DATASET SECTION Block Start

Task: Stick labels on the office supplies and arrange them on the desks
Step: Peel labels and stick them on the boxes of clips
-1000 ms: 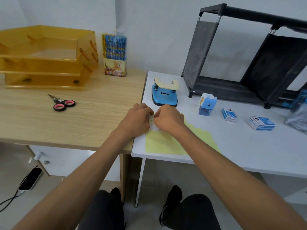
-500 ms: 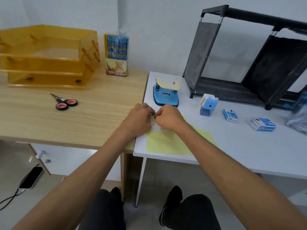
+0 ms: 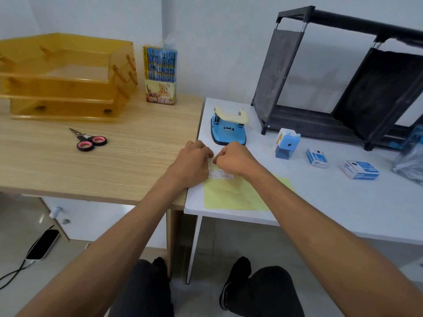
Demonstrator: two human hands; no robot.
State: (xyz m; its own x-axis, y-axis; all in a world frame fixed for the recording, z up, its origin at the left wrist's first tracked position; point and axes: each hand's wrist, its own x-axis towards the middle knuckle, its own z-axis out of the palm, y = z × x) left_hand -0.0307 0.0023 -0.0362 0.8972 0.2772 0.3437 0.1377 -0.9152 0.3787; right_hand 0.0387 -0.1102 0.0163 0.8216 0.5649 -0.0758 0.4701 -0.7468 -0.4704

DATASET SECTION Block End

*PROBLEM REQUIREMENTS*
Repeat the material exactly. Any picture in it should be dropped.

*SOLUTION TO THIS EXERCISE*
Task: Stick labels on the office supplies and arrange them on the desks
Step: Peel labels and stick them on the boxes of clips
-1000 ms: 
-500 ms: 
+0 ms: 
Demonstrator: two human hands; no robot.
State: (xyz m; its own x-axis, y-axis; all in a world frame fixed for the recording, z up, its origin at the left wrist's first tracked position; point and axes: each hand's wrist, its own x-axis towards the middle knuckle, its own z-axis out of the palm, y = z × x) left_hand -0.0307 0.0023 -0.0362 0.8972 0.2772 0.3437 0.1377 -0.9152 0.3787; right_hand 0.0387 -0.1102 0.0163 0.8216 0.5649 -0.0758 0.4701 -0.7468 -0.4704

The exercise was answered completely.